| Exercise aim |
Keep to one stretch of the data below, the lines from the one with "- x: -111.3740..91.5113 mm" up to and including the one with "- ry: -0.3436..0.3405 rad", and return that stretch exactly.

| Data to use |
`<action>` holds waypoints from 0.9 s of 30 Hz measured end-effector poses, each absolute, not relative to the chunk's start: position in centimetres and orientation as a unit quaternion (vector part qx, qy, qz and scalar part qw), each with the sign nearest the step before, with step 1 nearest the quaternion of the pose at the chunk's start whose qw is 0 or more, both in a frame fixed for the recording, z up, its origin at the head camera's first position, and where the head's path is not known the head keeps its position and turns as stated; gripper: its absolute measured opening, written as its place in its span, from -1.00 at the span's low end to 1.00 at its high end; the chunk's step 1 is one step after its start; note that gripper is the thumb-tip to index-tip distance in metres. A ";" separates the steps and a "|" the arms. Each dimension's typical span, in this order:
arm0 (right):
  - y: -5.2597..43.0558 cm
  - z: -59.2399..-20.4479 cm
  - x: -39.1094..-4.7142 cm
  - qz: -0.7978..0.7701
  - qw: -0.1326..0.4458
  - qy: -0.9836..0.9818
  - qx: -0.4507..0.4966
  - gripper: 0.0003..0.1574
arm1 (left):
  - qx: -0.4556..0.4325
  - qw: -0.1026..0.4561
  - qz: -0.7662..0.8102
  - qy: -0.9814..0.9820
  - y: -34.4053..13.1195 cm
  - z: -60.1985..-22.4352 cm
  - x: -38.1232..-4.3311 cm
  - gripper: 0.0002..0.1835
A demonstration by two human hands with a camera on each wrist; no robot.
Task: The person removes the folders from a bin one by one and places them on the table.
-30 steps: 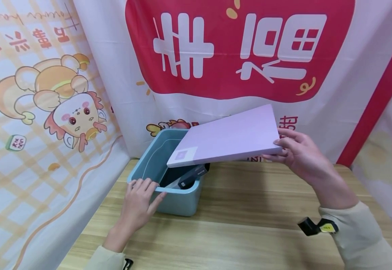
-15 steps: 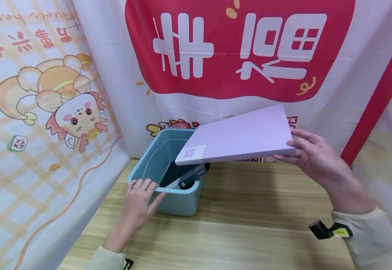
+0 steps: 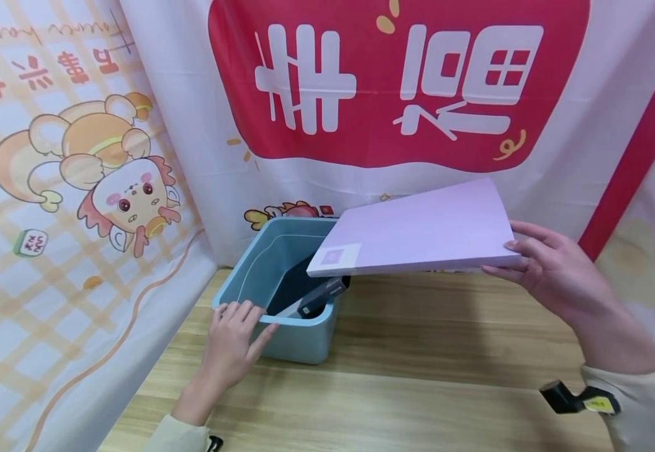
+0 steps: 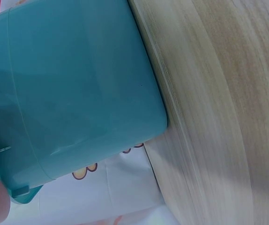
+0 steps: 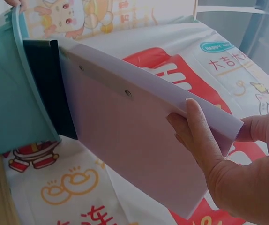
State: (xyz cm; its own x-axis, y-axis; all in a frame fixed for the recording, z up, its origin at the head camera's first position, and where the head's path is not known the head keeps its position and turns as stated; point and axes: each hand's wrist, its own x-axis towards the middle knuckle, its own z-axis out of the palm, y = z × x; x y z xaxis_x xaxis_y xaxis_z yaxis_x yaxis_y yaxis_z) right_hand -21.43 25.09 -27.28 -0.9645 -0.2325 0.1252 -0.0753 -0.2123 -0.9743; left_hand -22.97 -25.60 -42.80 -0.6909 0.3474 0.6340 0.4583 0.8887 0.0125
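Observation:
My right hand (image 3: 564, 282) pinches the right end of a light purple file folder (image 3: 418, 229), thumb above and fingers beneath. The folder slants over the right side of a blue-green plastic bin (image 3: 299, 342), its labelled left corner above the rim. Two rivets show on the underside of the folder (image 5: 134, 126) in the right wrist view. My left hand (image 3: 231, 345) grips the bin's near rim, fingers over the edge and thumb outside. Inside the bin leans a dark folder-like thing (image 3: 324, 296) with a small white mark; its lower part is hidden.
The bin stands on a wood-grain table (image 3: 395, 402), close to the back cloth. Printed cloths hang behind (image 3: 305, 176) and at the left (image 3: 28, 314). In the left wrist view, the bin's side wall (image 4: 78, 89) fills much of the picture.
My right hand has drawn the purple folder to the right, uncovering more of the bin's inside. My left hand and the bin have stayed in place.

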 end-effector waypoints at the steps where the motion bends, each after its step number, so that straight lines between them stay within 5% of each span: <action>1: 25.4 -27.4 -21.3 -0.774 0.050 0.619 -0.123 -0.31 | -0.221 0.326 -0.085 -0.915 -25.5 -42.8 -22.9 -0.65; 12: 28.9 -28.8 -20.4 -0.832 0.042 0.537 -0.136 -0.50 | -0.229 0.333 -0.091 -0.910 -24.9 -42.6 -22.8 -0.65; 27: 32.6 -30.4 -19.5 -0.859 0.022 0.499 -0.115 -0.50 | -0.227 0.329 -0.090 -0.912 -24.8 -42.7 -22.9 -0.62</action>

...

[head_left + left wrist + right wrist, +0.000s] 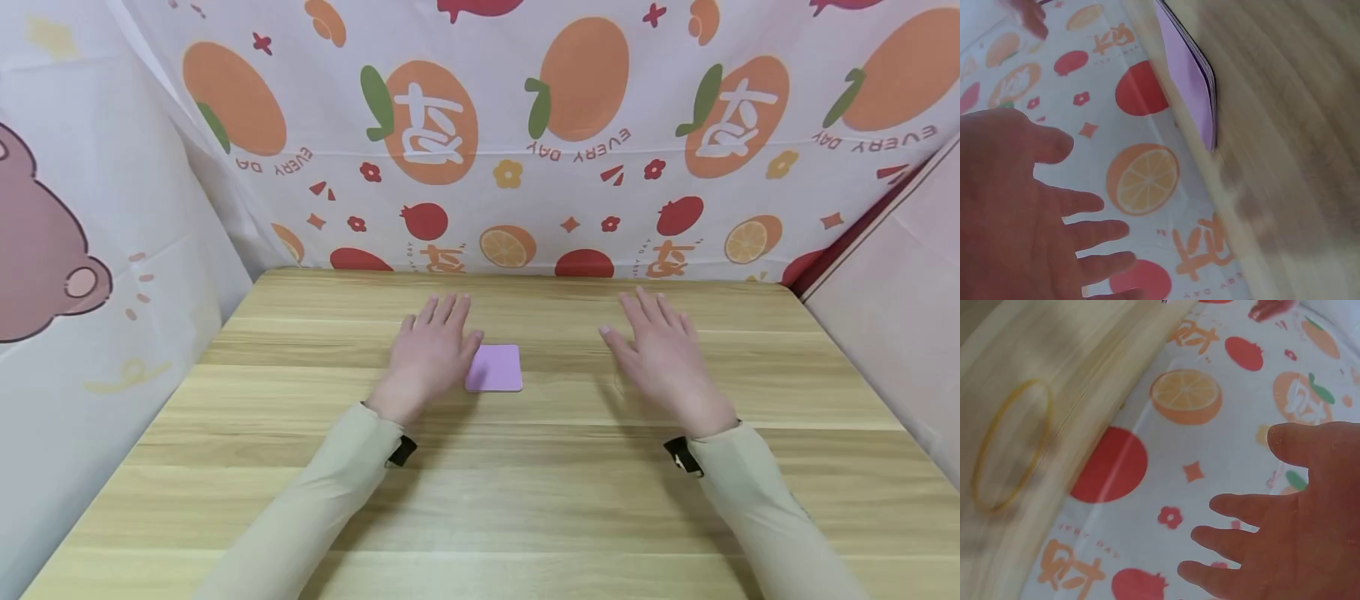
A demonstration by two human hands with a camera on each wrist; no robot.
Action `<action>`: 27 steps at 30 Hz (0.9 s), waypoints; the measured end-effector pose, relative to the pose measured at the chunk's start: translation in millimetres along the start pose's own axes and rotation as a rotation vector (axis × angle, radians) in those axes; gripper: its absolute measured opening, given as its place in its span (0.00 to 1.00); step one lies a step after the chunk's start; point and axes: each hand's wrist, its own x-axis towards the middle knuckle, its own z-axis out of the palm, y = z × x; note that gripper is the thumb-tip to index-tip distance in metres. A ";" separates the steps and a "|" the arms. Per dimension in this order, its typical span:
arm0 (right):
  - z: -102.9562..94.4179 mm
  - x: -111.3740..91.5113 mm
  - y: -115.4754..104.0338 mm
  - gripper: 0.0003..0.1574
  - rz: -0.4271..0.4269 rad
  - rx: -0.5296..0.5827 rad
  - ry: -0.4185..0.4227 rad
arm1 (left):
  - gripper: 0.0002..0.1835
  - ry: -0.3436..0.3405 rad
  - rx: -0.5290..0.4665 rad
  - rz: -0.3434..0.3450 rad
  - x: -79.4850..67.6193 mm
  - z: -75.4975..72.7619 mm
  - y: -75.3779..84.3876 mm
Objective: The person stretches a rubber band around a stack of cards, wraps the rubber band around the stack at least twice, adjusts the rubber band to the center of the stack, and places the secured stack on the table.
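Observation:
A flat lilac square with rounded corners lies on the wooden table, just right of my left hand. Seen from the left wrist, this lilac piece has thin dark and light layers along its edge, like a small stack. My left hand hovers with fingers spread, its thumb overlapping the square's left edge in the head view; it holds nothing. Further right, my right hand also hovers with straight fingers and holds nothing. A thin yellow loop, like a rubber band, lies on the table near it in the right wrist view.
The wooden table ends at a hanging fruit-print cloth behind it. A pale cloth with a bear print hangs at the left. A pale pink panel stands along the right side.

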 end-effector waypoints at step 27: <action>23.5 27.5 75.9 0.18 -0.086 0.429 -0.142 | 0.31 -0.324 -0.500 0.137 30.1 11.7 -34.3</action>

| Exercise response |
  - x: -111.3740..91.5113 mm
  - y: -115.4754..104.0338 mm
  - gripper: 0.0003..0.1574
  - rz: -0.4271..0.4269 rad
  - rx: -0.5296..0.5827 rad
  - ry: -0.4185..0.4227 rad
arm1 (left):
  - gripper: 0.0002..0.1835
  - ry: -0.3436..0.3405 rad

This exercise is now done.